Open AccessFrequent Engagement of RelB Activation Is Critical for Cell Survival in Multiple Myeloma
Author(s) -
Franc̊oise Cormier,
Hélène Monjanel,
Claire Fabre,
Katy Billot,
Elène Sapharikas,
Fanny Chéreau,
Didier Bordereaux,
Thierry Jo Molina,
Hervé Avet-Loiseau,
Véronique Baud
Publication year - 2013
Publication title -
plos one
Language(s) - English
Resource type - Journals
SCImago Journal Rank - 0.99
H-Index - 332
ISSN - 1932-6203
DOI - 10.1371/journal.pone.0059127
Subject(s) - relb , p50 , downregulation and upregulation , cancer research , apoptosis , microbiology and biotechnology , transcription factor , nf κb , multiple myeloma , signal transduction , nfkb1 , biology , chemistry , immunology , gene , genetics
The NF-κB family of transcription factors has emerged as a key player in the pathogenesis of multiple myeloma (MM). NF-κB is activated by at least two major signaling pathways.
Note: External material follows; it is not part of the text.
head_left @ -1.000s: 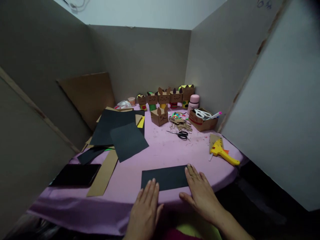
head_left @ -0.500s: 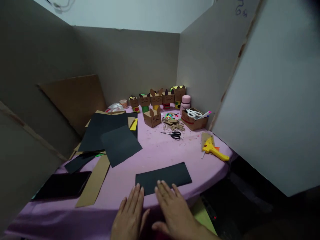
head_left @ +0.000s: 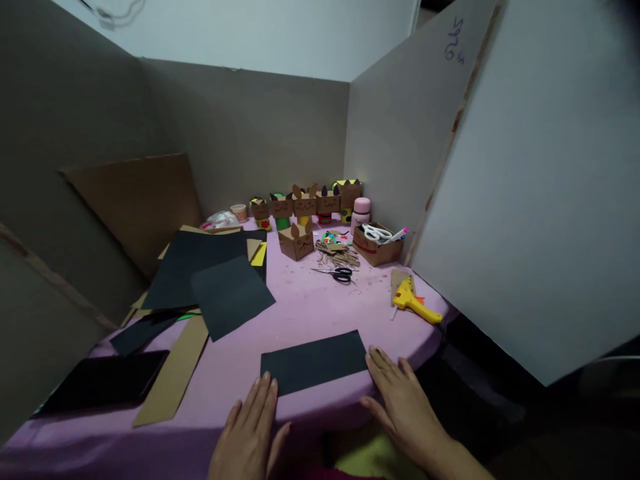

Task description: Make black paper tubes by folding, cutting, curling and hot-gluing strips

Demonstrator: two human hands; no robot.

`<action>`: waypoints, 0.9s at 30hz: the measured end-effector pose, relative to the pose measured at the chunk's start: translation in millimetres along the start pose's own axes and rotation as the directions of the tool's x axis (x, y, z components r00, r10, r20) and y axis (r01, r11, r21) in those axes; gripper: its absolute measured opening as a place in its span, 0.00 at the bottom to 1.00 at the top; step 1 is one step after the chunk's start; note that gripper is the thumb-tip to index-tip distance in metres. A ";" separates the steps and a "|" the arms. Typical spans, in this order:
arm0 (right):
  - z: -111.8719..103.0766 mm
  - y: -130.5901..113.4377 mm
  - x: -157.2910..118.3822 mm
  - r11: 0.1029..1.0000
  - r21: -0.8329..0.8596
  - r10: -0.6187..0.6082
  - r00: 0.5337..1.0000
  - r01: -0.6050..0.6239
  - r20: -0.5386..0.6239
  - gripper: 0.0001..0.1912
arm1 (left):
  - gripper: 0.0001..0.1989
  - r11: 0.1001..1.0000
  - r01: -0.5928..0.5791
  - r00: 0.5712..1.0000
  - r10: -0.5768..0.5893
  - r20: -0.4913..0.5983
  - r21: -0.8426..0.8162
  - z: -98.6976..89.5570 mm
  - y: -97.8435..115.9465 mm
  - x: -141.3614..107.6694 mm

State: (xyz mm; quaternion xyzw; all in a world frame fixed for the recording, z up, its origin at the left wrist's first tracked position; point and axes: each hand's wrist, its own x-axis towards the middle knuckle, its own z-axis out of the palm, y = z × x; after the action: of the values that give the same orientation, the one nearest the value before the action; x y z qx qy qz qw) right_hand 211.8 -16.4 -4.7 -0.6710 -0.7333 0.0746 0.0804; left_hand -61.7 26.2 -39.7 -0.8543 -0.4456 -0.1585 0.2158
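Note:
A black rectangle of paper (head_left: 314, 362) lies flat near the front edge of the table, slightly slanted. My left hand (head_left: 249, 427) rests with its fingers stretched out, the tips on the lower left corner of the paper. At the paper's right end, my right hand (head_left: 400, 400) lies with fingers extended, its tips at the short edge. Neither hand grasps anything. Black scissors (head_left: 341, 275) lie beyond the paper. To the right, a yellow glue gun (head_left: 415, 303) rests partly on a piece of cardboard.
Larger black sheets (head_left: 233, 297), a cardboard strip (head_left: 175, 377) and a dark tablet-like slab (head_left: 105, 381) lie at left. Behind are cardboard scraps (head_left: 336, 253), a cat-faced box (head_left: 296, 241), several similar figures, a pink bottle (head_left: 361, 212) and a box (head_left: 377, 250) holding white scissors. Panels enclose the table.
My right hand has slid right, from the paper's lower middle to its right end. My left hand stays at the left corner. The camera view has turned slightly right.

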 end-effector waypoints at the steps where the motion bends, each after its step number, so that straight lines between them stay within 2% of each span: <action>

The classical pathway results in the activation of mainly RelA containing dimers, whereas the alternative pathway leads to the activation of RelB/p52 and RelB/p50 heterodimers. Activating mutations in regulators of the alternative pathway have been identified in 17% of MM patients. However, the status of RelB activation per se and its role in the regulation of cell survival in MM has not been investigated. Here, we reveal that 40% of newly diagnosed MM patients have a constitutive RelB DNA-binding activity in CD138 + tumor cells, and we show an association with increased expression of a subset of anti-apoptotic NF-κB target genes, such as cIAP2. Furthermore, we demonstrate that RelB exerts a crucial anti-apoptotic activity in MM cells. Our findings indicate that RelB activation is key for promoting MM cell survival through the upregulation of anti-apoptotic proteins. Altogether, our study provides the framework for the development of new molecules targeting RelB in the treatment of MM.